Let go of the control you never had

The system is very complex with redundant pathways to ensure we have energy available to keep us alive and ticking. Rather than suppose we have a magic formula for muscle gain, fat loss or recomposition we should remember that calorie intake is steering the ship. We can help facilitate processes by assigning science-based nutrition recommendations but we truly operate on the 3,000 foot view.'

The secret that most successful nutrition coaches will tell you (but no one listens) is that when you begin working with a client, everything is an informed guess. Once you know what they are eating in terms of quantity and you can track of their weight changes, you have a good idea of their calorie needs. Once those numbers are elucidated, assigning very practical macronutrient breakdowns helps give you some runway to work with. Any tinkering along the way in terms of 5g here and 10g there is more an adjustment of calories through practical means than anything else. I love the hope that a 5g change in carbohydrates from 295 to 300g is even registered at the cellular level in terms of changing homeostasis. Ha!

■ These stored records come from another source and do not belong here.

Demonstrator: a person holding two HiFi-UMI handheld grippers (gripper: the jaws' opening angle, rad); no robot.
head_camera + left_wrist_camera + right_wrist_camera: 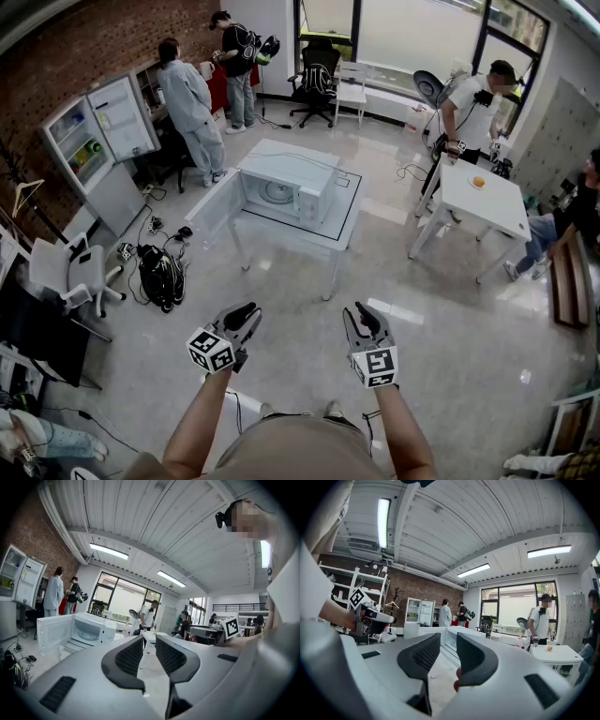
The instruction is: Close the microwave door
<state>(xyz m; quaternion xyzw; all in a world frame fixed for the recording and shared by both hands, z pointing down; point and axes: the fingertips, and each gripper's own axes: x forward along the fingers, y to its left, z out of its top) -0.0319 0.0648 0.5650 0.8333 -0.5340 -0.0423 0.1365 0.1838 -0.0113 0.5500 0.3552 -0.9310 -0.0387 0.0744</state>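
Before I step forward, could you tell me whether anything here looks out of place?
The microwave on the white table has its door swung wide open to the side. The fridge by the brick wall also stands open. Nothing looks spilled or damaged.

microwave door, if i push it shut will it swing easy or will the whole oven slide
The microwave door stands swung wide open as one flat panel, so it will probably pivot easily under a light push. The microwave looks merely set on the smooth white table, so a hard shove at latching might slide it.
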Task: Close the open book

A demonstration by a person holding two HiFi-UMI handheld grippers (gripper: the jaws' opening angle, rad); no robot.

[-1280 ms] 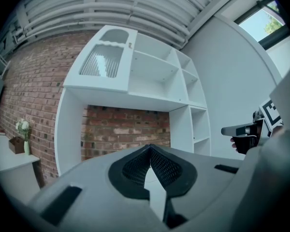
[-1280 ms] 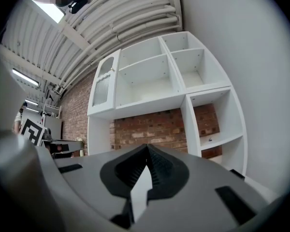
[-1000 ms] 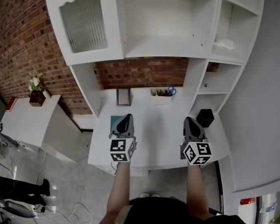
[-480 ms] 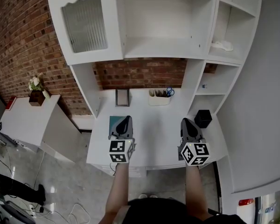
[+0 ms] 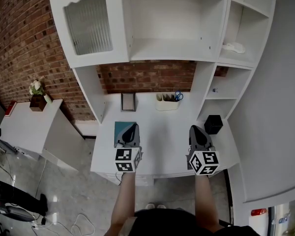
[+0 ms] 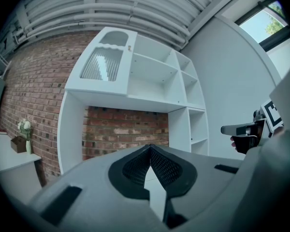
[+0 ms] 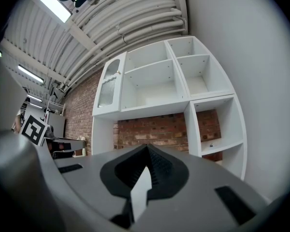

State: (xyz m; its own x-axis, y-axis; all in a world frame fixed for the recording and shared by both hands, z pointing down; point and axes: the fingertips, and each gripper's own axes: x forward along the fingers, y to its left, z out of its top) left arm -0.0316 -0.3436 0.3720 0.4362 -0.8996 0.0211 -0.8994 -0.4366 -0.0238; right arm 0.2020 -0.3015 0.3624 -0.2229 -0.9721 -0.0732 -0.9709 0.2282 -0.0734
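Both grippers hang over the desk [image 5: 162,129], fingers pressed together
The book [image 5: 119,131] lies flat below the left gripper [image 5: 132,128], well left of the right gripper [image 5: 195,130]

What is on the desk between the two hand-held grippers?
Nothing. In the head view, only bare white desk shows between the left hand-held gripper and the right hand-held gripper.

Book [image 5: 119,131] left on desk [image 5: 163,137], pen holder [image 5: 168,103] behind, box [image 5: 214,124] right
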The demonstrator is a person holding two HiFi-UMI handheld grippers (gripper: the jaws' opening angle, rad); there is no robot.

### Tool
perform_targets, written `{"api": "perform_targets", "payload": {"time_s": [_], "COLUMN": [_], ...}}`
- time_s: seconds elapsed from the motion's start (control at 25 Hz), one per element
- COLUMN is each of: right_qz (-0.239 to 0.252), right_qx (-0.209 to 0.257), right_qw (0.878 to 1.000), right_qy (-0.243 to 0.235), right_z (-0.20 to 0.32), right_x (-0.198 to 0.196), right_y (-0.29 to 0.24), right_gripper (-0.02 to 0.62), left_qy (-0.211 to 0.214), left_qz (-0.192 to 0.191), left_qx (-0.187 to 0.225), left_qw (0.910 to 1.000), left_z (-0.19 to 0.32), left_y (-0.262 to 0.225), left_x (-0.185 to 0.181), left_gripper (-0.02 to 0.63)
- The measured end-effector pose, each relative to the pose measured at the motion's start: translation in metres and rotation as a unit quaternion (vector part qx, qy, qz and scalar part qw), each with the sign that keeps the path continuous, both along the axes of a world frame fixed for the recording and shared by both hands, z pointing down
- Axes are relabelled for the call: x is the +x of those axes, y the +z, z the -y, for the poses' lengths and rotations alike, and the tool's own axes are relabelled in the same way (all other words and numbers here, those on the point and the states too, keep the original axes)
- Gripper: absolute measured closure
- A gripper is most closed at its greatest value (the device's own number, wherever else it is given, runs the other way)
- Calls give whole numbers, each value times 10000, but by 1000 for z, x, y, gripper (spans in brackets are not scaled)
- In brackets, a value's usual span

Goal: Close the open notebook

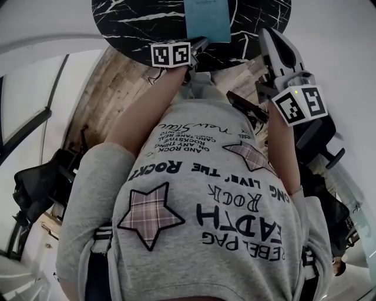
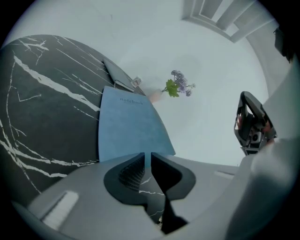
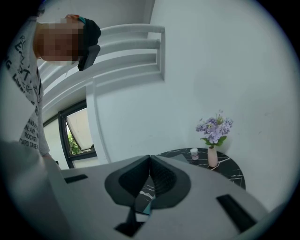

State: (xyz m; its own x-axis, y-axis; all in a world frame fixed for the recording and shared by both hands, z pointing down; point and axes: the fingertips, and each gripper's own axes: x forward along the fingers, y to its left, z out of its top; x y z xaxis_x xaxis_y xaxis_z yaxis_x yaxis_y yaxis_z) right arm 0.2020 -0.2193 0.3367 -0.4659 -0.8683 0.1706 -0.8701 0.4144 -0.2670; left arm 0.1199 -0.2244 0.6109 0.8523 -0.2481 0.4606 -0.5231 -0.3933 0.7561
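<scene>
The blue notebook [image 2: 129, 126] lies closed and flat on the round black marble table [image 2: 42, 117], its cover up and its right edge reaching past the table's rim. It also shows at the top of the head view as the notebook [image 1: 207, 17]. My left gripper [image 2: 147, 158] sits at the notebook's near edge with its jaws a narrow slit apart; only table shows in the gap. In the head view the left gripper [image 1: 198, 44] points at that same edge. My right gripper [image 1: 267, 35] hovers to the right of the notebook. In its own view the right gripper [image 3: 150, 158] has its tips together, holding nothing.
A small vase of purple flowers [image 3: 213, 133] and a small pink pot [image 3: 194, 153] stand at the table's far side by the white wall. The vase [image 2: 178, 86] lies beyond the notebook. The person's grey printed shirt [image 1: 205, 217] fills the lower head view; wooden floor [image 1: 100, 100] lies left.
</scene>
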Motion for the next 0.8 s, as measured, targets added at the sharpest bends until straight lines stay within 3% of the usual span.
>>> {"api": "perform_targets", "payload": {"time_s": [0.16,0.32,0.8], "right_qz": [4,15,39], "right_qx": [-23,-20,93], "right_qw": [10000,10000,9998], "right_qy": [-27,-39,-154], "right_z": [-1,0,4], "right_x": [-2,-4,-13], "right_y": [2,0,-5], "right_gripper": [583,583,583], "left_qy": [-14,9,-476], "left_qz": [377,490,168], "left_qx": [-138,-61,443], "left_qw": [9992,9988,9977], "left_z": [-1,1,29], "left_y": [14,12,-31], "left_x": [-4,-7,-30], "left_gripper": [594,594,597]}}
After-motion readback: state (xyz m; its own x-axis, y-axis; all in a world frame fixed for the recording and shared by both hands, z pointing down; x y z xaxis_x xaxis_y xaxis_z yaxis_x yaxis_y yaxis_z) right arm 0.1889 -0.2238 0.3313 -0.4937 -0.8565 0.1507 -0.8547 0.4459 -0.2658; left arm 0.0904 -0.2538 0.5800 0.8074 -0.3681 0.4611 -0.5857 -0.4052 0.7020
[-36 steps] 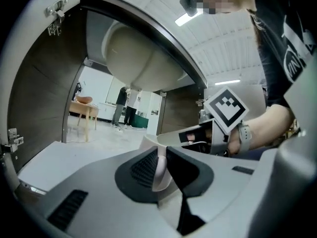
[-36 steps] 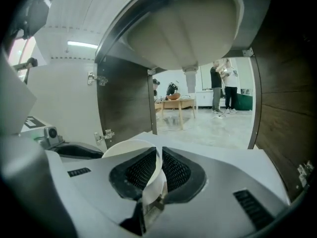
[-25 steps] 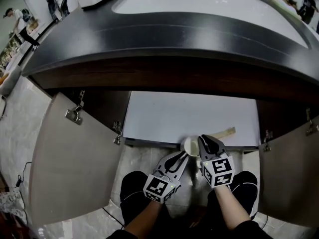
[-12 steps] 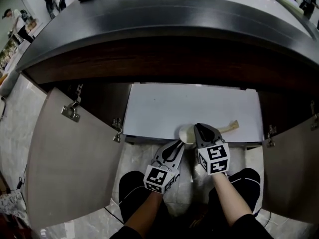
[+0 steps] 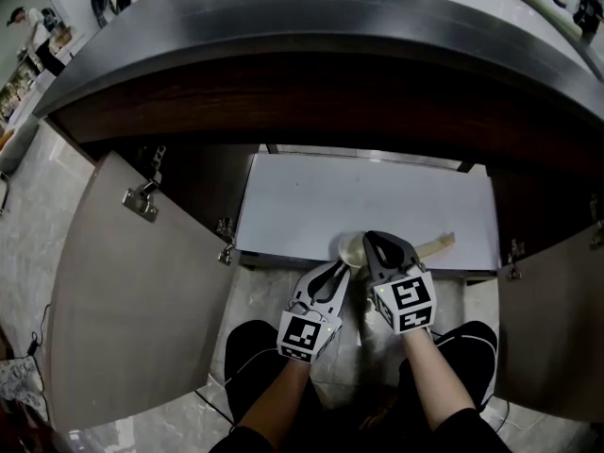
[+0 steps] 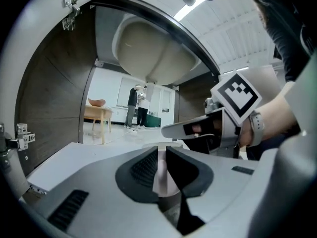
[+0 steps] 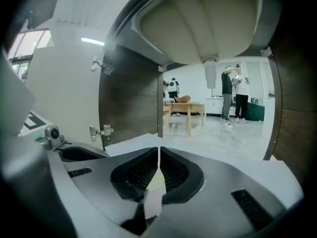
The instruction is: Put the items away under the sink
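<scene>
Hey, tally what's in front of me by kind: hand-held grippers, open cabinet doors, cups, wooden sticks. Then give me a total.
hand-held grippers: 2, the left hand-held gripper and the right hand-held gripper
open cabinet doors: 2, the left door and the right door
cup: 1
wooden stick: 1
total: 6

Shelf (image 5: pixel 359 201) is recorded white; doors (image 5: pixel 132 300) greyish beige; countertop (image 5: pixel 311 36) dark grey; cup (image 5: pixel 352 250) cream; strip (image 5: pixel 436 244) tan; marker cubes (image 5: pixel 304 336) patterned black-and-white squares.
</scene>
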Motion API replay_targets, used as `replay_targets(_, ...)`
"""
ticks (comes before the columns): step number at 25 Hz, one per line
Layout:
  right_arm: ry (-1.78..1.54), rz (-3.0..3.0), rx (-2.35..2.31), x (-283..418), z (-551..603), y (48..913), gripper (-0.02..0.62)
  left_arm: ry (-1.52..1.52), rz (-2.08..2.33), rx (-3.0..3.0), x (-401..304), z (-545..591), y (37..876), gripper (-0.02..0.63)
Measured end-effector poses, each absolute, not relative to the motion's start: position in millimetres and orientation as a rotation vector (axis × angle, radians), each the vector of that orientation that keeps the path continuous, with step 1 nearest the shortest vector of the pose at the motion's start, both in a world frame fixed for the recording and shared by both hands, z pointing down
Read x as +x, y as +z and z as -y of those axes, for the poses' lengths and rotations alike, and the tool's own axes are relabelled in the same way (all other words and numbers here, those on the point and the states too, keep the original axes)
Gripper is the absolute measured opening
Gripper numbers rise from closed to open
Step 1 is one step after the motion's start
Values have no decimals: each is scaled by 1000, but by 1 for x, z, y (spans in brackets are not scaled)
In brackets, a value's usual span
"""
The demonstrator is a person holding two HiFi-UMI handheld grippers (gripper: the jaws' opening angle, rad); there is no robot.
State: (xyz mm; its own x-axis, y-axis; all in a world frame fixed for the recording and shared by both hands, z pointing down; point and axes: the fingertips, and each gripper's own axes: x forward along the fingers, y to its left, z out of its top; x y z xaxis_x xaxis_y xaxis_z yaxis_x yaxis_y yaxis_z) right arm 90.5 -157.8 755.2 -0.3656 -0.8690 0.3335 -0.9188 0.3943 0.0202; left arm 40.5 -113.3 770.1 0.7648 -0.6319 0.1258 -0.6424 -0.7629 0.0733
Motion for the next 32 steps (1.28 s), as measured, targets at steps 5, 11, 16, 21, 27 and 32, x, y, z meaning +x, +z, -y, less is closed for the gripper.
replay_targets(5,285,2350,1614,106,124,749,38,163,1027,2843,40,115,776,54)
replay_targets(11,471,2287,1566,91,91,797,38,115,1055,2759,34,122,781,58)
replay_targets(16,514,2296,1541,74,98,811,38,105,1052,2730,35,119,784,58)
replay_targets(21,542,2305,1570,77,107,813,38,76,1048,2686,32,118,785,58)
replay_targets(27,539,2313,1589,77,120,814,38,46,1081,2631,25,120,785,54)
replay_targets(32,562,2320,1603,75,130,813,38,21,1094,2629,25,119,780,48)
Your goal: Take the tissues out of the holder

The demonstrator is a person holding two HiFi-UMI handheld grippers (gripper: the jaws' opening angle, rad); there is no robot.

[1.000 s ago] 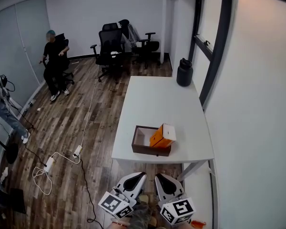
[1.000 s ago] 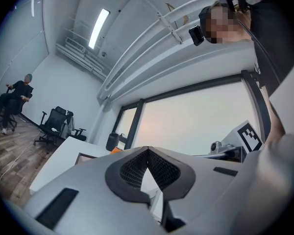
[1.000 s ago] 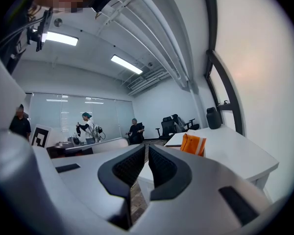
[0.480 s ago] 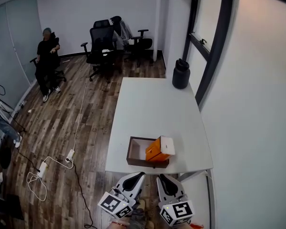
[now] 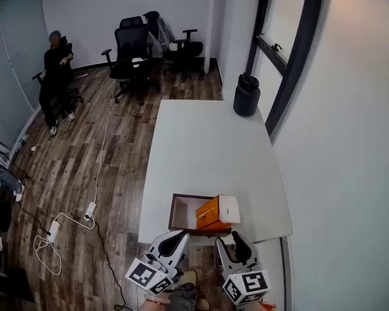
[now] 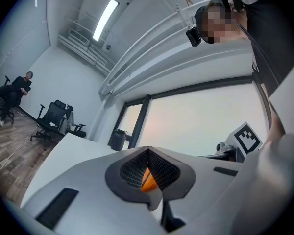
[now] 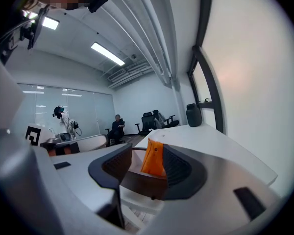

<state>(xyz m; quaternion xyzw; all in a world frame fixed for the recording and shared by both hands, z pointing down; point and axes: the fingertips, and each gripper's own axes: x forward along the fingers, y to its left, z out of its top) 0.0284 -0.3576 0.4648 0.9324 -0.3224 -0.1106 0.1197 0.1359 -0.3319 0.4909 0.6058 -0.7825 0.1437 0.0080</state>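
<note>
A dark brown open holder point(image 5: 180, 211) sits at the near edge of the white table point(image 5: 207, 148). An orange tissue pack point(image 5: 211, 214) with a white end leans out of the holder's right side. My left gripper point(image 5: 172, 241) hovers just short of the table edge, shut and empty; in its own view the left gripper point(image 6: 148, 153) shows a sliver of the orange pack point(image 6: 148, 180) beyond its tips. My right gripper point(image 5: 240, 250) is open below the pack. Its jaws have just been opening with nothing between them. The right gripper point(image 7: 147, 153) frames the pack point(image 7: 153, 158) and holder wall point(image 7: 139, 184) ahead.
A black jug point(image 5: 246, 94) stands at the table's far right corner. Office chairs point(image 5: 133, 47) and a seated person point(image 5: 52, 70) are at the back left. Cables and power strips point(image 5: 68, 222) lie on the wood floor. A glass wall runs along the right.
Both grippers have come forward to the table's near edge, and the holder now lies right ahead of them. The right gripper's jaws have parted; the left stays shut.
</note>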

You might think you have your 317g of daily carbs dialed in perfectly but between nutrition labels having a margin of error, carbohydrate density of foods differing and substrate utilization during exercise changing, you’re always operating at best-guess. Success comes from controlling as much as is practical without devoting unnecessary energy to minutiae you do not understand (myself included).

If you read through most practical sport-science practitioners operating in the real world, their recommendations begin to look similar and unexciting. Know your parameters, know you operate within nutritional bumper lanes and maybe we can all stop thinking we’ve found a metabolic “hack” that shortcuts a process we have no business worrying about in the first place.